Citons l’exemple d’Ibrâhim (as) (2) , Abraham dans les langues occidentales suivant la Bible, qui est l’un des plus grands symboles de l’obéissance devant Dieu. Ancêtre des croyants, Ibrâhim a été le premier prophète à se dire muslim, contre tout un peuple, il fut interpellé par Dieu : « Je t’institue en Imâm/modèle pour les hommes… » qui lui annonce que désormais, il servira de parangon pour les hommes, pour l’humanité entière et pour des siècles et des siècles. Désormais, non seulement il sera un homme parfait, mais il sera aussi le critère de la perfection. Les hommes devront se conformer à lui pour espérer devenir parfaits.

« Puis Nous t’avons révélé : “Suis la religion d’Abraham qui était voué exclusivement à Allah”… » (Sourate Al-Nahl (Les abeilles) ; 16 : 123)

La figure d’Ibrâhim (as) a inspiré de nombreux poètes mystiques. Hâfez a particulièrement su donner une expression poétique synthétique de l’image d’Ibrâhim pour parler de lui et de sa belle audace, du moment exceptionnel où il a fait face avec stoïcisme et foi à l’épreuve du feu où on le mit pour le brûler vivant mais où Dieu ordonna au feu de se faire fleurs et fraîcheur pour Ibrâhim. Hâfez résume qu’il ne faut pas oser prétendre être amoureux tant qu’on n’arrive pas à changer le feu en rose comme le fit Khalîl, l’Ami intime de Dieu.

Âtash-e ‘eshq-e Botân bar khod mazan

Yâ bar âtash khosh gozar kon chon Khalil !

Ne prétends pas être amoureux des beaux êtres

Ou bien passe intact entre le feu comme a pu le faire l’Ami intime !

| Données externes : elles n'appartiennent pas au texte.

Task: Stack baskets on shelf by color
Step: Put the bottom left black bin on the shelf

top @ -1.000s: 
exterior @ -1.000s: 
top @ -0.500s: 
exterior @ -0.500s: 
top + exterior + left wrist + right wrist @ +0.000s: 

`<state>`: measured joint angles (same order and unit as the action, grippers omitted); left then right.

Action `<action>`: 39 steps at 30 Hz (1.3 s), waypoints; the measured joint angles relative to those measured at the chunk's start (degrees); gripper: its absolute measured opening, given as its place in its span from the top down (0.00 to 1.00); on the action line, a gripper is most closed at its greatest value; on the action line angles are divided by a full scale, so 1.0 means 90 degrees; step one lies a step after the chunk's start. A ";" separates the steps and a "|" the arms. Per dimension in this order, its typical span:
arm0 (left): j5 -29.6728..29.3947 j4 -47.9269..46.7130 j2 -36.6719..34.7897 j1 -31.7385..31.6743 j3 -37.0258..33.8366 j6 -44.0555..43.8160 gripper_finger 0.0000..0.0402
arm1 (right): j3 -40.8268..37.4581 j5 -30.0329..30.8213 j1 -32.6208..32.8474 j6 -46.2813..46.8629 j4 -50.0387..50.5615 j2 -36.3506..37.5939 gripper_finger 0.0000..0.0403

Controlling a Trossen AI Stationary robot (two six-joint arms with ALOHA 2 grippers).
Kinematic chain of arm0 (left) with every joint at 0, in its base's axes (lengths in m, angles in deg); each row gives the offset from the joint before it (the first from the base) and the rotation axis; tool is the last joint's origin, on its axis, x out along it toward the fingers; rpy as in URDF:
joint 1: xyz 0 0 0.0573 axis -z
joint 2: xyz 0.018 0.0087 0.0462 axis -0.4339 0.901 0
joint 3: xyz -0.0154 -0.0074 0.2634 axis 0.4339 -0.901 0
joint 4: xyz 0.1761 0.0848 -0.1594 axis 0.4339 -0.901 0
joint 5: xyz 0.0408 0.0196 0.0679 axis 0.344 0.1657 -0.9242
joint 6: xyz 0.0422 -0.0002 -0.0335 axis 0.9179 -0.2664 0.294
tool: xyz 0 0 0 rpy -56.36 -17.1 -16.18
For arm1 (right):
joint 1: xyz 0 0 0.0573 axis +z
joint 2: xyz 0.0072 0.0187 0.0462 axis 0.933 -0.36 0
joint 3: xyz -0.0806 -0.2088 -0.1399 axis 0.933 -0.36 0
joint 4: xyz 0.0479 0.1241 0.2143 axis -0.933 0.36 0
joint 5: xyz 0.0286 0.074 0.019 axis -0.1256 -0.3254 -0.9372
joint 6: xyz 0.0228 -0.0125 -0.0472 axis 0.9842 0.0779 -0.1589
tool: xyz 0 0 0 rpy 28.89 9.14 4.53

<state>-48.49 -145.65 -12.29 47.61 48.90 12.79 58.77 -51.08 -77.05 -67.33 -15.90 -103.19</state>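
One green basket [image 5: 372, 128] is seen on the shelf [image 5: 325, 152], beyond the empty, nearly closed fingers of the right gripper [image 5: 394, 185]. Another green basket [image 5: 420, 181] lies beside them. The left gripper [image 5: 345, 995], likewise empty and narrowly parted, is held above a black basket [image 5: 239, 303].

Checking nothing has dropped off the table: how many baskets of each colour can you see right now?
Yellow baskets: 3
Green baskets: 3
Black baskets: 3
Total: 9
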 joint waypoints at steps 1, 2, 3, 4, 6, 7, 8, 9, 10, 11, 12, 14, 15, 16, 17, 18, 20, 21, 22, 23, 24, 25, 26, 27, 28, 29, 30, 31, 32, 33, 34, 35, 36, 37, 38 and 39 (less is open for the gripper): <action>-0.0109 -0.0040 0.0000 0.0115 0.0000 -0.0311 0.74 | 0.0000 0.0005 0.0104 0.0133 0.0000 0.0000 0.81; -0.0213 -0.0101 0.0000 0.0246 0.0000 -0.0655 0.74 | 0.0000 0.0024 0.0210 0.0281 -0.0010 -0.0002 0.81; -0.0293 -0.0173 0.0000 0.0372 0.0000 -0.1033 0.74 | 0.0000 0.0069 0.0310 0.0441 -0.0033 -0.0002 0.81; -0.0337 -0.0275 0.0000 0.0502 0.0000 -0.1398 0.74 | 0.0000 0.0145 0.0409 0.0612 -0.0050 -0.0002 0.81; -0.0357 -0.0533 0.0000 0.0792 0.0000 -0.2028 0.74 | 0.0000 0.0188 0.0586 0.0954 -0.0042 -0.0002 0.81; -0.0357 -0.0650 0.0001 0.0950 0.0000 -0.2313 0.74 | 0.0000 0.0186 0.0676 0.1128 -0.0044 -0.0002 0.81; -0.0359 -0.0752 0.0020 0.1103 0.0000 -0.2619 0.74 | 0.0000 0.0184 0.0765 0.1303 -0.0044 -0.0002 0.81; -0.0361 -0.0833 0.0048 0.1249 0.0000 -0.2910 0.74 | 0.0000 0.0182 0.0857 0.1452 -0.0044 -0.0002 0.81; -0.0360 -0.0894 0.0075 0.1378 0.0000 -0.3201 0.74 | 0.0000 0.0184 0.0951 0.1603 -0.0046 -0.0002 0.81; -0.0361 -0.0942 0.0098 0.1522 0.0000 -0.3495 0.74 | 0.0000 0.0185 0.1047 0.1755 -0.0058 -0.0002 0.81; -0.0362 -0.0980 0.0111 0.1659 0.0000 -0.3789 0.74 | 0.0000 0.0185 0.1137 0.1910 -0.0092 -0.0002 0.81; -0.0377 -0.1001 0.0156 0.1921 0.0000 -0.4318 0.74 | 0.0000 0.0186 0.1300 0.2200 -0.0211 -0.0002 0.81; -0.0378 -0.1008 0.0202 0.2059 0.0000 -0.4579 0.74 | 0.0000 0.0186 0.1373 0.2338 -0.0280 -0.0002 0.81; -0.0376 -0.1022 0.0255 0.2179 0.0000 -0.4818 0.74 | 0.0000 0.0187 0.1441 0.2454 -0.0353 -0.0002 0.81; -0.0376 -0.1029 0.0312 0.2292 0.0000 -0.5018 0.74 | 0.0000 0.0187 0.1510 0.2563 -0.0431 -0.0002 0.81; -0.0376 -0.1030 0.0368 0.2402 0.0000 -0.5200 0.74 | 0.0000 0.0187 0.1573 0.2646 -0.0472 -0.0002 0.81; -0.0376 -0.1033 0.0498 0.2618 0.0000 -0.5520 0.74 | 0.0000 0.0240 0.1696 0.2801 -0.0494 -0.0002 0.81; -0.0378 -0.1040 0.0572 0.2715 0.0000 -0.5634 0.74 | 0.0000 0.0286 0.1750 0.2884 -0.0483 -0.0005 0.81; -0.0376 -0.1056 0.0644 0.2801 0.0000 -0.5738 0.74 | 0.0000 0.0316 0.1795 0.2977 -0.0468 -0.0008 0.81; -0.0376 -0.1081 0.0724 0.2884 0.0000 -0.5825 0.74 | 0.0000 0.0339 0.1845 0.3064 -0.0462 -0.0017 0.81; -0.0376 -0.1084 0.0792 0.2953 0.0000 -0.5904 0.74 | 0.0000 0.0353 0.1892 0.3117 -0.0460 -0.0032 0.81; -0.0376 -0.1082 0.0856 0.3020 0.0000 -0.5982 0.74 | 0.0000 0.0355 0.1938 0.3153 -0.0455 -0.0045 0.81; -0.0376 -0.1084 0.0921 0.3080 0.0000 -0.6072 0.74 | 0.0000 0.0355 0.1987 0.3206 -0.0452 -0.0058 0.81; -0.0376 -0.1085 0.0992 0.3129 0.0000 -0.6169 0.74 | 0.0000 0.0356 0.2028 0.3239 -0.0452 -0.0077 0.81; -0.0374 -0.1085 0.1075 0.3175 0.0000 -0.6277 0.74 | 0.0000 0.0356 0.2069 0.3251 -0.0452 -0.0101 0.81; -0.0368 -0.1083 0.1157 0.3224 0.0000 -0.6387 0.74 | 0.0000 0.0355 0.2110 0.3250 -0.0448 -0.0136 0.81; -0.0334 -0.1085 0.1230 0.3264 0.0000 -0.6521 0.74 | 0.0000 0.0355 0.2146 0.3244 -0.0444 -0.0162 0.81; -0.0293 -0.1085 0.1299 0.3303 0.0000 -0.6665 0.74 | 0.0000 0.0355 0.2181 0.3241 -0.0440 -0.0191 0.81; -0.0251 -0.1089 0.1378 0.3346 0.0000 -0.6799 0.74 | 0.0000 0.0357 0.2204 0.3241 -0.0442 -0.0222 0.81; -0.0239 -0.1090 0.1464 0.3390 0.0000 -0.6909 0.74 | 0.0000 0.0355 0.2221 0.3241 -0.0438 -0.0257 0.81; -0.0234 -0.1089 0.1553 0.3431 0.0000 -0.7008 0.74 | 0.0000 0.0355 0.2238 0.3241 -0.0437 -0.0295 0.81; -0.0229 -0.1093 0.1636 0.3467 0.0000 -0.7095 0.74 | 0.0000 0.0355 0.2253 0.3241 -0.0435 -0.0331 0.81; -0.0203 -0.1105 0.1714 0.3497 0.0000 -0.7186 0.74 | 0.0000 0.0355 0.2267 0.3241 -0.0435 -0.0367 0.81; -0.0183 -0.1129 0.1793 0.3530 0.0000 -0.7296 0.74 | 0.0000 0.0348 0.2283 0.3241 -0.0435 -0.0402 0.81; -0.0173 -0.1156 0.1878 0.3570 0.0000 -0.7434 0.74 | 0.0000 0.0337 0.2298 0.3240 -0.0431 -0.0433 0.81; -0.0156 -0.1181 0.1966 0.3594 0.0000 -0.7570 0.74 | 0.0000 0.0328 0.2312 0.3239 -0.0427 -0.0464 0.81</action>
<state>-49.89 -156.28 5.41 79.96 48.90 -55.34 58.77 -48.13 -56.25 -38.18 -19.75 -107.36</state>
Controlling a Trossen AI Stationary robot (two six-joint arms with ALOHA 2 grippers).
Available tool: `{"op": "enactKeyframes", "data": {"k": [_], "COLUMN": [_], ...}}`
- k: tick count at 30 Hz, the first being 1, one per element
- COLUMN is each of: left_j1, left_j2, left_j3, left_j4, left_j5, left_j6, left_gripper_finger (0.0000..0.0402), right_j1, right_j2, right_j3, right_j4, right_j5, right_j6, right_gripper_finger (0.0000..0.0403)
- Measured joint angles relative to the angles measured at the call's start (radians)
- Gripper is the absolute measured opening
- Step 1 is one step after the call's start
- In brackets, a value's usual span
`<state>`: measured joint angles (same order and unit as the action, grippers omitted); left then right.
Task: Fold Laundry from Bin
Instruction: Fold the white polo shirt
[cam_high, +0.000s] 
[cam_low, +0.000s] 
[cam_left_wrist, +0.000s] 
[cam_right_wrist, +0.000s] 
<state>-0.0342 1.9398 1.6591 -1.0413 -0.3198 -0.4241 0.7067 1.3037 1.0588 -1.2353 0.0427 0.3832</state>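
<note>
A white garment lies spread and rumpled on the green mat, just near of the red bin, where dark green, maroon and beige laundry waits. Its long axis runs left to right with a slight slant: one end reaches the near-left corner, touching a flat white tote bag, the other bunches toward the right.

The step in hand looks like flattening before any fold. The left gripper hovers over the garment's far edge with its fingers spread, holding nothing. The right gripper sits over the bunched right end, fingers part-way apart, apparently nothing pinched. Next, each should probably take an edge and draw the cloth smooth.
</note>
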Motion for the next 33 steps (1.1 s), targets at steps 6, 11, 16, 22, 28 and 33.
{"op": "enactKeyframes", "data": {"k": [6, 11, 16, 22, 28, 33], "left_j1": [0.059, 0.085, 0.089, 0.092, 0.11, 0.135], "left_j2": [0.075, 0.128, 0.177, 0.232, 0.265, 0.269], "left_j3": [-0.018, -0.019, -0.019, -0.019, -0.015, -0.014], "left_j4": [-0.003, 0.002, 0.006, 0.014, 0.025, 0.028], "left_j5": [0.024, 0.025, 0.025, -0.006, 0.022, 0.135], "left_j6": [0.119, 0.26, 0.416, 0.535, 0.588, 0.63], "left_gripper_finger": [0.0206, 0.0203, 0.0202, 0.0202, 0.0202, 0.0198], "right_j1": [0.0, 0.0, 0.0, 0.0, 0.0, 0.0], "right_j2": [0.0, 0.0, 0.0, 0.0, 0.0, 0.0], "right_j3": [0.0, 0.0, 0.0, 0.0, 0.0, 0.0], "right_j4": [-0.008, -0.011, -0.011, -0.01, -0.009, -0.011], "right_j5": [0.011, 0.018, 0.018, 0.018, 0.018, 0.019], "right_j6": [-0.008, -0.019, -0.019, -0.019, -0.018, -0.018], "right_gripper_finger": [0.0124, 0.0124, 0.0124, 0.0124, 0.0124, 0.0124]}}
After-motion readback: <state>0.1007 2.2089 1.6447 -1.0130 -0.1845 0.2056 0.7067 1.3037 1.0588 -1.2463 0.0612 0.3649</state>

(Dîvân Hâfez, ghazal 314 : 4)

Tout homme qui réunit en lui toutes les valeurs humaines de façon sublime et harmonieuse est appelé Imâm, modèle pour les autres. Les Imâms de la Famille du Prophète (as), à commencer par ‘Alî (as), réunissent tous ces conditions de façon innée, de par la pureté que Dieu leur a conférée à tous. Et toutes leurs vies ont été des exemples pour les croyants et pour tous les hommes. Ce qui confirme leur élection divine a posteriori, pour ceux qui pouvaient en douter.

« Dieu ne veut qu’écarter de vous la souillure, ô Gens de la Maison (Ahl al-Beyt) et vous purifier totalement » (Sourate Al-Ahzâb (Les coalisés) ; 33 : 33).


(1) Parce qu’il a été créé pour être le Calife de Dieu, pour remplacer Dieu sur la terre !

(2) (En arabe : ابراهیم Ibrahim). Il est considéré comme le prophète à l’origine des trois monothéismes actuels. Pour cette raison, on le qualifie d’ancêtre des croyants, par opposition à Adam, ancêtre des peuples. Il est aussi à l’origine de deux grandes branches, issues de sa progéniture, Isaac et Ismâ’îl. Isaac a engendré les prophètes israélites, et Ismâ’îl est l’ancêtre du Prophète de l’islam.


Références :

Motaharî, Mortezâ, Ensân-e kâmel (L’homme parfait), pp. 12-18 ; 31-33 ; p. 69 ; Motaharî, Mortezâ, Ensân dar Qor’ân (L’homme dans le Coran), pp. 7-14.